## WHAT YOU SHOULD DO
The expected output is the complete data, reproduced exactly.

## ENTRIES SHOWN

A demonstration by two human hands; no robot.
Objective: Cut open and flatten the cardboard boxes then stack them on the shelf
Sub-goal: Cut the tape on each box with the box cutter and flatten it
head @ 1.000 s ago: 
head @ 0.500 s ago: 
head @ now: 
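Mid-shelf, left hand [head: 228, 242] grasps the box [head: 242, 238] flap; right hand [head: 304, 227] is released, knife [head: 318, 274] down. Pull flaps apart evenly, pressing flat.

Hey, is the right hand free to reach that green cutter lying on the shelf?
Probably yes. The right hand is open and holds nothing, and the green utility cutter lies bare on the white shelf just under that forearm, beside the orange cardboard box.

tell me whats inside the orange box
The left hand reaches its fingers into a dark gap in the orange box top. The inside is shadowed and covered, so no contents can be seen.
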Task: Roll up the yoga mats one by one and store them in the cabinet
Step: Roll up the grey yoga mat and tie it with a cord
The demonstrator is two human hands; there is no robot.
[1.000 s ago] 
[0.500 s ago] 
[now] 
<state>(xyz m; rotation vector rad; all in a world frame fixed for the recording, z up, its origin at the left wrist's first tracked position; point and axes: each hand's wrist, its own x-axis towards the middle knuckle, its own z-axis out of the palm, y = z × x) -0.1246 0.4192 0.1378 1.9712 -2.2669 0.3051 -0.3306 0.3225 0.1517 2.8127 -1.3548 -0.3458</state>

## TASK SOLUTION
A demonstration by two human hands; no robot.
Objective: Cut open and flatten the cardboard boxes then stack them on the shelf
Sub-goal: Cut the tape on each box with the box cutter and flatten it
head @ 1.000 s ago: 
head @ 0.500 s ago: 
head @ now: 
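Mid-shelf, left hand [head: 228, 242] grasps the box [head: 242, 238] flap; right hand [head: 304, 227] is released, knife [head: 318, 274] down. Pull flaps apart evenly, pressing flat.

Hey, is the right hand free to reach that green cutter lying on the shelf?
Probably yes. The right hand is open and holds nothing, and the green utility cutter lies bare on the white shelf just under that forearm, beside the orange cardboard box.

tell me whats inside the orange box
The left hand reaches its fingers into a dark gap in the orange box top. The inside is shadowed and covered, so no contents can be seen.
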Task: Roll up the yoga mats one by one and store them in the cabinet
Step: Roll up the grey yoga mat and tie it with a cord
The demonstrator is two human hands; there is no robot.
[1.000 s ago] 
[0.500 s ago] 
[now] 
<state>(xyz m; rotation vector rad; all in a world frame fixed for the recording, z up, its origin at the left wrist's first tracked position; point and axes: each hand's wrist, its own x-axis towards the middle knuckle, its own z-axis out of the palm, y = z × x) -0.1246 0.4192 0.1378 1.9712 -2.2669 0.3051 -0.3306 0.3225 0.1517 2.8127 -1.3548 -0.3458</state>

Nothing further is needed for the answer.